Growing up in Los Angeles, Mauricio Caamal said he was routinely harassed by police. He was also the victim of a crime when he was four years old, and his father was robbed and murdered in downtown LA

As 2020 dawned and the nation was roiled by protests over Mr. Floyd’s killing, Mr. Caamal was drawn into the streets over a police killing closer to home: a Los Angeles deputy shot Andres Guardado, an 18-year-old …old guard, five times in the back, killed him. Mr. Caamal, 32, embraced calls to dismantle the police and supported Mr. Gascón.

Mr. Gascón first came to prominence in the mid-2000s as an assistant police chief in Los Angeles. More than a decade later, after serving as police chief in San Francisco and then winning two terms as that city’s district attorney, he returned to Los Angeles to run for district attorney.

During his time in office, Mr. Gascón has pursued dozens of cases against police officers, a rarity under his predecessor. But earlier this year, after a lengthy investigation, he declined to file charges against the deputy in Mr. Guardado’s case, ruling there was “insufficient evidence” to support the charge.

“I think that in itself should be enough not to vote for him again,” Mr Caamal said.

Mr. Gascón rebuffed an early attempt to recall him from office, which was backed by some prosecutors working for him, after his opponents failed to secure enough signatures to force new elections. That allowed him to avoid the fate of his San Francisco counterpart, Chesa Boudin, who was recalled last year amid a bitter debate in that city over property crimes and visible misery on the streets.

To win another term, Gascón says he must sharpen his message to tie reforms to public safety, arguing, for example, that second chances and milder sentences reduce recidivism and improve safety in the long term.
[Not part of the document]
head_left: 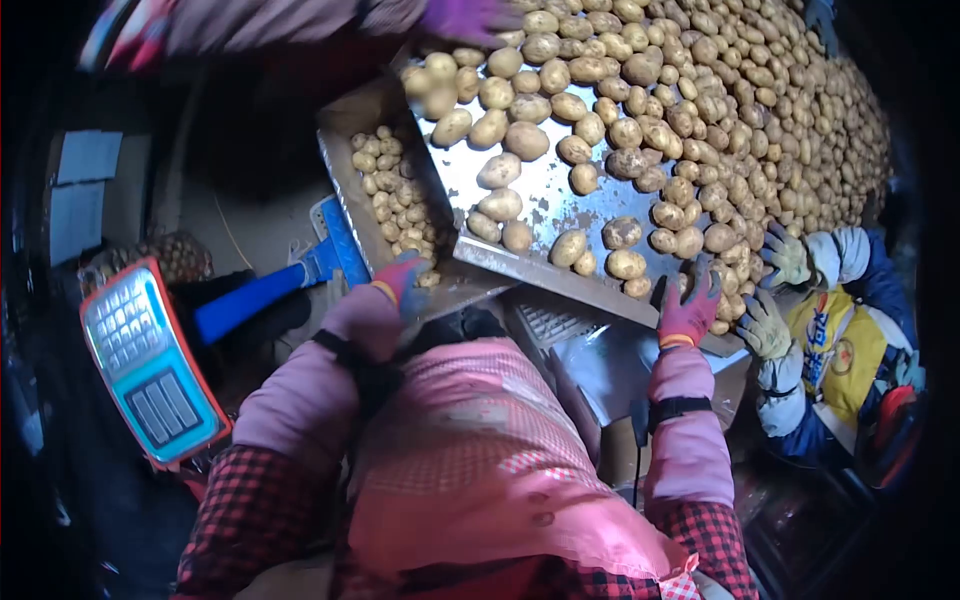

“You can’t really achieve sustainable public safety if you don’t address the inequities in the system,” he said. He added: “So it’s a much more nuanced campaign in the sense that even to get to the same place, we have to go through a process where we have to explain the link between reforms and public safety much better.

“I feel less safe since he’s been there,” said Karim Bailey, 42, a high school teacher in South Los Angeles whose classroom discussions often center on neighborhood crime and policing. His car’s catalytic converter has been stolen twice.

Mr. Bailey said he could not remember which candidate he voted for in 2020, but that he would not support Mr. Gascón this time.

“In many of the cases I have seen in which he has been involved, he appears to be putting the interests of the criminal above the interests of the general public,” he said.

In 2020, Maria-Isabel Rutledge tapped for Mr. Gascón’s campaign. She is backing him again this time, arguing that he needs more time to implement reforms she believes are needed to make the system fairer.

Ms. Rutledge, 70, is a retired teacher who lives in South Central Los Angeles, the epicenter of the 1992 uprising following the acquittal of several police officers in connection with the beating of Rodney King.

“I know that if he continues on the same trajectory, hopefully he will be able to effect change,” she said of Mr. Gascón. “It is difficult and challenging to reform the outdated institutionally racist system,” she said. “The system of racism is very much embedded in the United States, but we have to keep moving in the right direction, we have to keep tinkering with it little by little.”

Leave A Reply

Your email address will not be published.